[Openwrt 23.5.02] mac80211 stops pushing data and packet rate drops to 0 with large buffer sizes

I am facing an issue, where my wireless driver is unable to push data with large buffer sizes and packet rate drops to 0.

With more investigation I see that there is an issue with the “wake_tx_queue " ieee80211_ops callback ieee80211_handle_wake_tx_queue in Openwrt.

Originally mac80211 v6.1.24 brought in the model, where the driver pulls data frames from the mac80211 queue instead of letting mac80211 push them via drv_tx(), if the driver indicates that it uses this model by implementing the .wake_tx_queue driver operation. This makes “.wake_tx_queue” an optional callback in v6.1.24.

Whereas, since openwrt pulls patches from newer versions, it did bring in patches from v6.2 which reverts this model, and again makes “.wake_tx_queue” a mandatory callback in Openwrt.

git.openwrt.org Git - openwrt/openwrt.git/blob - package/kernel/mac80211/patches/subsys/306-01-v6.2-wifi-mac80211-add-internal-handler-for-wake_tx_queue.patch

To mitigate this situation, we assign “ieee80211_handle_wake_tx_queue" as the wake_tx_queue callback in our wireless driver.

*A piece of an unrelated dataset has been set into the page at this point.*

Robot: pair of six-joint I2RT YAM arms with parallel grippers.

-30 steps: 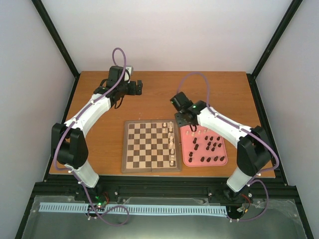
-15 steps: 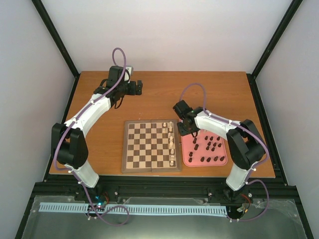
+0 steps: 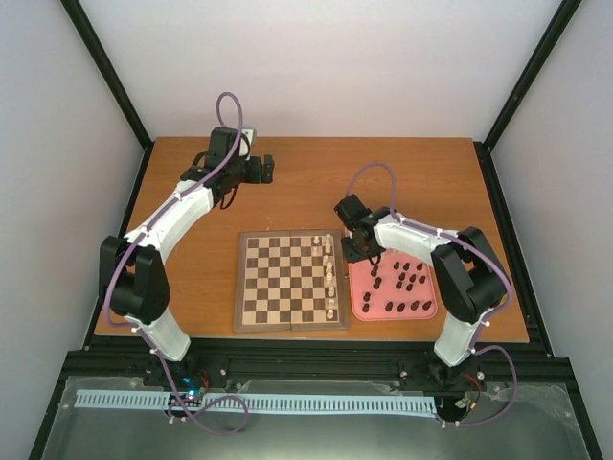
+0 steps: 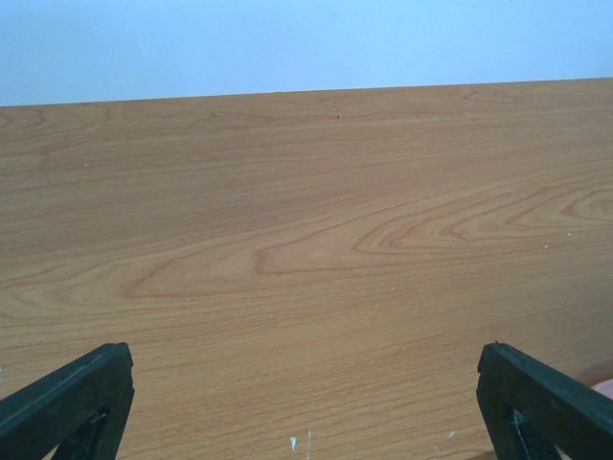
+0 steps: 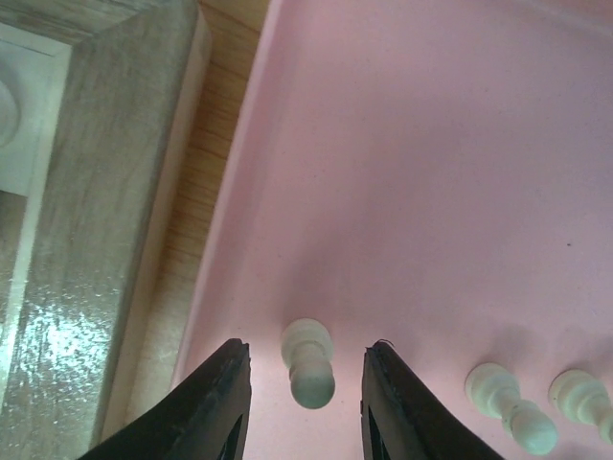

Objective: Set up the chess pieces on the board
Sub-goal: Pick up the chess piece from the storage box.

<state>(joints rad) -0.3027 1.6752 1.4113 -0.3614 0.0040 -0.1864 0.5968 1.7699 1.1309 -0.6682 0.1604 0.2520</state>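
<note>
The wooden chessboard (image 3: 259, 287) lies at mid table with several cream pieces (image 3: 329, 278) along its right columns. My right gripper (image 3: 362, 251) is low over the far left corner of the pink tray. In the right wrist view it (image 5: 305, 383) is open, its fingers either side of an upright cream pawn (image 5: 308, 362), not touching it. Two more cream pawns (image 5: 510, 404) stand to the right. Several dark pieces (image 3: 402, 283) stand on the tray. My left gripper (image 3: 266, 168) is open and empty over bare table at the far left.
The pink tray (image 3: 359, 309) sits just right of the board; its left rim (image 5: 225, 220) and the board's border (image 5: 105, 192) lie close to my right gripper's left finger. Bare tabletop (image 4: 306, 240) fills the left wrist view.
My right gripper has dropped from above the board's far right corner down onto the tray's far left corner, around a cream pawn. The left arm has not moved.
</note>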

I also see that there was a regression in mac80211 which was fixed as a part of following patch

https://patchwork.kernel.org/project/linux-wireless/patch/20221230121850.218810-1-alexander@wetzel-home.de/

This is cherry-picked into 6.1.24 Mac80211 as suitable for it, but Openwrt with its patches has brought back in the "wake_tx_push_queue" function but did not bring the changes from the above patch to fix the issue.

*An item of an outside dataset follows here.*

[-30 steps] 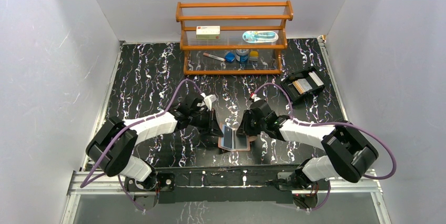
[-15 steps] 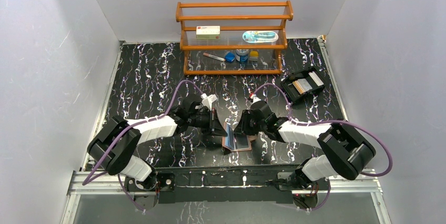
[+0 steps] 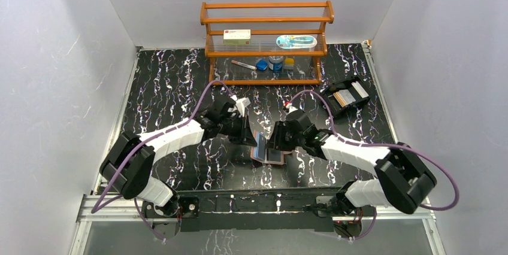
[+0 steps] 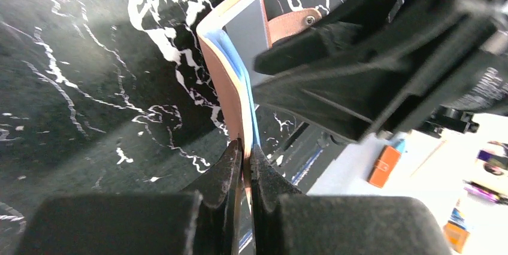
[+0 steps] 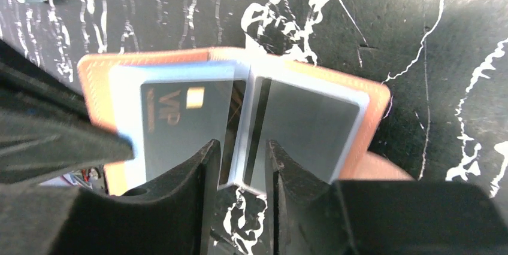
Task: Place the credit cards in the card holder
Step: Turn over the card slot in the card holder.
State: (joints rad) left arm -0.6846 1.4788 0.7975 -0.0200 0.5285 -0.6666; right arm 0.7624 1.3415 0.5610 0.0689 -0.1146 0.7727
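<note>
The tan-pink card holder (image 3: 271, 154) lies open between both arms, its left cover tipped up. My left gripper (image 3: 252, 138) is shut on that cover's edge (image 4: 235, 81); in the left wrist view its tips (image 4: 245, 146) pinch the leather next to a blue sleeve. In the right wrist view the card holder (image 5: 371, 96) shows two filled sleeves: a dark credit card (image 5: 180, 124) marked VIP on the left and a grey credit card (image 5: 308, 129) on the right. My right gripper (image 5: 242, 150) stands open astride the middle sleeve's lower corner, with a gap on each side.
A black compartment tray (image 3: 346, 97) with more cards sits at the back right. A wooden shelf rack (image 3: 266, 42) at the back holds a white box with a red label and small items. White walls close in the marbled black table.
The right jaws have widened. The left gripper has raised the holder's left cover more upright, and both grippers and the holder have shifted slightly away from the near edge.
</note>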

So if I bring that in as follows everything is back to normal,

--- a/net/mac80211/util.c
+++ b/net/mac80211/util.c
@@ -292,22 +292,12 @@ static void wake_tx_push_queue(struct ie
                               struct ieee80211_sub_if_data *sdata,
                               struct ieee80211_txq *queue)
 {
-       int q = sdata->vif.hw_queue[queue->ac];
        struct ieee80211_tx_control control = {
                .sta = queue->sta,
        };
        struct sk_buff *skb;
-       unsigned long flags;
-       bool q_stopped;

        while (1) {
-               spin_lock_irqsave(&local->queue_stop_reason_lock, flags);
-               q_stopped = local->queue_stop_reasons[q];
-               spin_unlock_irqrestore(&local->queue_stop_reason_lock, flags);
-
-               if (q_stopped)
-                       break;
-
                skb = ieee80211_tx_dequeue(&local->hw, queue);
                if (!skb)
                        break;

Thanks for posting this - this can explain troubles my friends are having at local hackerspace during open days, when the wireless traffic there is high.
I think I'll try this out - is there a chance you could submit this patch to Github or mailing list?
cc @hauke and @robimarko